Woman pressing hands together in gesture of thanks.

I wasn’t surprised today to learn that a new study has found a connection between gratitude and patience. After all, if you value what you have, which is what gratitude accomplishes for us, then there’s less emotional need to go seeking something else.

The study, carried out by a team of researchers from Northeastern University, the University of California, Riverside, and Harvard Kennedy School, looked specifically at financial impatience. Financial impatience is a well-known phenomenon where larger rewards in the future are considered less important than smaller rewards in the present.

Participants in the study chose between receiving a larger sum in the future, or a smaller sum now. The researchers used real money so that the participants would experience real motivation (and real impatience).

Before they made their choice, the participants were randomly assigned to one of three groups where they wrote about an event from their past that made them feel grateful, or happy, or neutral.

The neutral and happy groups showed a strong preference for immediate payouts, but those feeling grateful showed more patience. For example, grateful people required $63 immediately to forgo receiving $85 in three months, whereas neutral and happy people required only $55 to forgo the future gain. Positive feelings alone were not enough to enhance patience, as happy participants were just as impatient as those in the neutral condition.

What’s more, the degree of patience exhibited was directly related to the amount of gratitude any individual felt. The more grateful a participant felt after the writing exercise, the more likely they were to wait for the delayed reward.

Normally we think of the ability to delay gratification as a function of “willpower,” but in my view willpower is overrated. When I discovered how to get myself to meditate every day — something I’d struggled with for years — the solution had nothing to do with willpower. Instead, it was to do with how I saw myself. Similarly, this study had nothing to do with willpower.

To me it’s intuitively obvious that in a moment where we’re experiencing gratitude, and therefore value what we already have, we feel less need to have more, and so we’re prepared to wait for a benefit to arrive rather than grasp after it.
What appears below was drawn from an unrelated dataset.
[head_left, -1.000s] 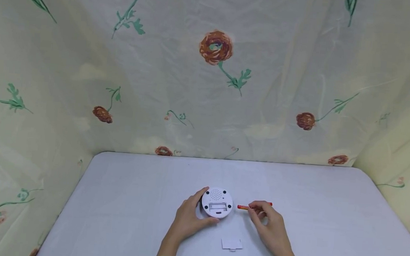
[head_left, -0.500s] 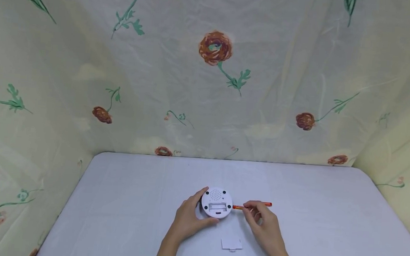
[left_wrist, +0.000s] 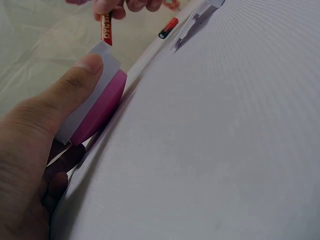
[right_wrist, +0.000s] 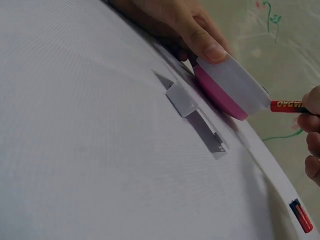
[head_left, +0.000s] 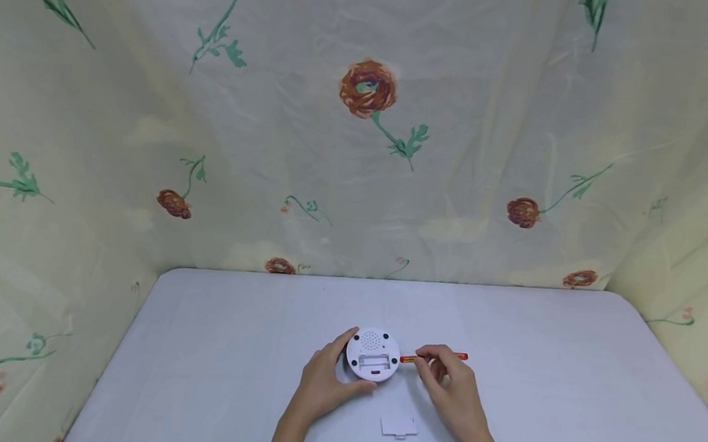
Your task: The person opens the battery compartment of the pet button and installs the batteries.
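Note:
A round device (head_left: 371, 343), white above and pink below, lies with its speaker holes and an uncovered battery compartment (head_left: 375, 361) facing up. My left hand (head_left: 321, 383) grips it from the left, thumb along the near rim. Between thumb and fingertips, my right hand (head_left: 454, 396) pinches a red battery (right_wrist: 286, 106). One end of that battery is at the device's right edge; whether they touch I cannot tell. A second red battery (right_wrist: 301, 216) lies on the table, partly behind the right hand in the head view.
A small white battery cover (head_left: 398, 427) with a tab lies on the white table (head_left: 227, 363), nearer me than the device. Behind the table's far edge hangs a flowered curtain (head_left: 457, 153), which also runs along both sides.
My right hand has moved a little left, bringing the battery up to the device's edge. The left hand keeps its grip on the device. The head view has tilted slightly.

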The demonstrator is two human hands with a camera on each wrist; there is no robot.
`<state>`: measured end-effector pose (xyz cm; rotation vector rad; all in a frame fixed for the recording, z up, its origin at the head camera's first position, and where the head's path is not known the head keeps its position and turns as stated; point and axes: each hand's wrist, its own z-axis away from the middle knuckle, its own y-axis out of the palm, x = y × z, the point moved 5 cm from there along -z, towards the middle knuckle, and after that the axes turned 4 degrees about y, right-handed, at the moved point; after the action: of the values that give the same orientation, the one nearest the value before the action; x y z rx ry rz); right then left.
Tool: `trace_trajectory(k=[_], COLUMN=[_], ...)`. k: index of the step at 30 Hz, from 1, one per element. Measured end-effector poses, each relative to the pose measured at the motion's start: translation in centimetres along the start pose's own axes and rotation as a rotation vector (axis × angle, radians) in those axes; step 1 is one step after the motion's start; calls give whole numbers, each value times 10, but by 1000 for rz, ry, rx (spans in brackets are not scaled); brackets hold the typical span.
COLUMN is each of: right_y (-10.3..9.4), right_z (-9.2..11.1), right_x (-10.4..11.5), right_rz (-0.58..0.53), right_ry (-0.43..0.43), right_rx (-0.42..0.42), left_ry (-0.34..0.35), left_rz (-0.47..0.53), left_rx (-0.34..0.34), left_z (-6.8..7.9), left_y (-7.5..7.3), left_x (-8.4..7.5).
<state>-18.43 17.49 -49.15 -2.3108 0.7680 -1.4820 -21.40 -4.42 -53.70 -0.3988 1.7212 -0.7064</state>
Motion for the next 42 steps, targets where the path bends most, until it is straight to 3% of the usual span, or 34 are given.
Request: trace_trajectory(k=[7,14,27,42], right_y=[6,14,21,32], right_z=[-4,-6,-10,-10], right_x=[1,0,17,16], right_rz=[-33,-46,-19,53], right_ry=[-54,-41,-150,-132], right_rx=[-2,24,66,79], left_ry=[8,24,27,46], left_rz=[-5,-19,-8,-26], left_rx=[-4,-10,-11,-32], left_z=[0,-1,-2,-2], left_y=[0,-1,-2,-2], left_x=[0,2,1,2])
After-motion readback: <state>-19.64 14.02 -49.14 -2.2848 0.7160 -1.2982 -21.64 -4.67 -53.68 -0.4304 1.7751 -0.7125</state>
Gratitude makes the present moment a rich experience, and so we have a reduced need to enrich ourselves right now.

The researchers point out that the implications of the study are profound, and that it could open the way to new therapeutic techniques to address human suffering.

Assistant Professor Ye Li from the University of California, Riverside School of Business Administration, said “Showing that emotion can foster self-control and discovering a way to reduce impatience with a simple gratitude exercise opens up tremendous possibilities for reducing a wide range of societal ills from impulse buying and insufficient saving to obesity and smoking.”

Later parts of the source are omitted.